Damario mengingat kembali kejadian itu.
"Apa ini ada hubungannya dengan keadaan Casta barusan?" ia tak bisa berpikir jernih lagi.
drettt..drettt....
Ponselnya berdering.
"Halo...."
"Halo...Kau tuan Damario bukan?"
"Iya".
"Apakah anda suami nyonya Casta?"
"Iya aku suaminya." Untuk pertama kalinya Damario merasa begitu bangga menyebut dirinya sebagi suami Casta.
"Baiklah. Sekarang terserah tuan mau apakan jenazah ini. Kami selaku dokter meminta maaf karena tak bisa menyelamatkannya. "
Ponsel terjatuh di mobil. Tangan Damario gemetar. Peluh membasahi dahinya perlahan.
"Tidak."
.....
Damario berlari sangat kencang menuju keruangan tempat Casta dioperasi. Matanya basah karena air mata.
"Tidak..tidak..tidak"gumamnya.
langkahnya terhenti di depan pintu operasi. Dengan napas tersengal-sengal ia membuka pintu dan mendapati Maria serta Sandro dan beberapa tenaga medis. Maria menangis sesenggukan. Matanya sembab. Sementara Sandro hanya menunduk sambil menggenggam tangan Casta. Dan tampak juga dokter Andreas dengan tatapan kosongnya.
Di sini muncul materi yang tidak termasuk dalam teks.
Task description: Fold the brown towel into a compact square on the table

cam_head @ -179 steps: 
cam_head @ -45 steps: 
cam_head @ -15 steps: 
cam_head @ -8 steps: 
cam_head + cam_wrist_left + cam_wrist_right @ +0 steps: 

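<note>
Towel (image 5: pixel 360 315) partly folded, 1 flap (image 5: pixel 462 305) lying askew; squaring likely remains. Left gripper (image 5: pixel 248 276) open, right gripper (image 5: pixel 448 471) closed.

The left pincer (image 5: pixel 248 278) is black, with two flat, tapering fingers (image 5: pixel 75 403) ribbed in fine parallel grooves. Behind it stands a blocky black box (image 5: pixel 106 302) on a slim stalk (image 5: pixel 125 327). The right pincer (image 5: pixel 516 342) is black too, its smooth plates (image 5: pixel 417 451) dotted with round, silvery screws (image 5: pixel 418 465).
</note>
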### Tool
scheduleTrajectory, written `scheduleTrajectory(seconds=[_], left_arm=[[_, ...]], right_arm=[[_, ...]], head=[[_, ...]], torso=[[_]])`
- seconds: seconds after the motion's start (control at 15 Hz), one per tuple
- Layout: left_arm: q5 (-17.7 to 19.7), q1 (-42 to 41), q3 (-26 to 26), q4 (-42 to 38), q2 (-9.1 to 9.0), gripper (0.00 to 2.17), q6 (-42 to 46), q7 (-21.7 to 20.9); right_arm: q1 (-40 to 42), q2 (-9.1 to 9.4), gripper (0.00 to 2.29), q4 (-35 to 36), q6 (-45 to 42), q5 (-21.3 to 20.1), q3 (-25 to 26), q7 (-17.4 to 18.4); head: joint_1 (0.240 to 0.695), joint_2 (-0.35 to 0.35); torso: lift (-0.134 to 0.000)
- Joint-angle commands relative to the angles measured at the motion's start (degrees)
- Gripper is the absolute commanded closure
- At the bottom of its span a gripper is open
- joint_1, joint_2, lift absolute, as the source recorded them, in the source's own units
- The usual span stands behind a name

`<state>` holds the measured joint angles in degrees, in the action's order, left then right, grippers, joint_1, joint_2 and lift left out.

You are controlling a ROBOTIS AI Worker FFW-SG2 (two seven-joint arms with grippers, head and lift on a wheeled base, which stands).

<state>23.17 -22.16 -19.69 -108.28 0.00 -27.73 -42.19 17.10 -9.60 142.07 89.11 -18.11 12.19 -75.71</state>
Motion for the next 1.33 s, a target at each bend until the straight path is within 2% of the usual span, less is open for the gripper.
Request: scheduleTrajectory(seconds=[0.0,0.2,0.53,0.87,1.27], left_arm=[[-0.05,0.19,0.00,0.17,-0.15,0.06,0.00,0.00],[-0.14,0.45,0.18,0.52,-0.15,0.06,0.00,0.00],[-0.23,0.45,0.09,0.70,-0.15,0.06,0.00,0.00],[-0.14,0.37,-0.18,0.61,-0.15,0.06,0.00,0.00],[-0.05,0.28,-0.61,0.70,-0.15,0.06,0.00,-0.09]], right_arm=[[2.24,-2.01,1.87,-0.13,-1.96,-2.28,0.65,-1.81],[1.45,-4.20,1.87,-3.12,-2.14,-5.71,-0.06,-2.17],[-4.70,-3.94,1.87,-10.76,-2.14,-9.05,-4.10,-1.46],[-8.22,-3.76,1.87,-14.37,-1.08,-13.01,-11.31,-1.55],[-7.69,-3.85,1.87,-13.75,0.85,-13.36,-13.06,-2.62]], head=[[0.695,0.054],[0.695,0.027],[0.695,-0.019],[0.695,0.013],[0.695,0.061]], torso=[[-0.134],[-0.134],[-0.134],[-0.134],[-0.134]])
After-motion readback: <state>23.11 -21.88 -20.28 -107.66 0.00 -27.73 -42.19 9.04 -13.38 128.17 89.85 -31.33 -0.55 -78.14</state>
Pandangan Damario berhenti pada seorang wanita yang terbaring di kasur. Wajahnya begitu pucat dan kain putih menutupi hampir seluruh tubuhnya.
"Casta....t...tidak...Casta..sayang."
"Nyonya jangan tinggalkan aku....."
"Casta...bangun sayang." Damario menangkup wajah pucat Casta dan menangis sejadi-jadinya.
"Bangun sayang...jangan tinggalkan aku. Aku tak bisa ditinggalkan seperti ini. Bangun sayang. Ayo pulang bersamaku. Aku belum menerima ucapan darimu." Ia memeluk Casta sangat erat dan menyembunyikan wajahnya di leher Casta.
"Sayang bangun....sayang....aku mencintaimu. Aku sangat mencintaimu...Bangun sayang."
Dokter Andreas memberi kode agar membiarkan Damario disitu.
Damario berulang kali mencium istrinya dan mengelus lembut wajahnya.
"Sayang. Jangan tinggalkan aku. Aku tak bisa hidup seperti ini...."
Ia meremas kain yang menutupi tubuh Casta.
"Sayang. Maafkan aku. Maafkan aku. Casta bangun!"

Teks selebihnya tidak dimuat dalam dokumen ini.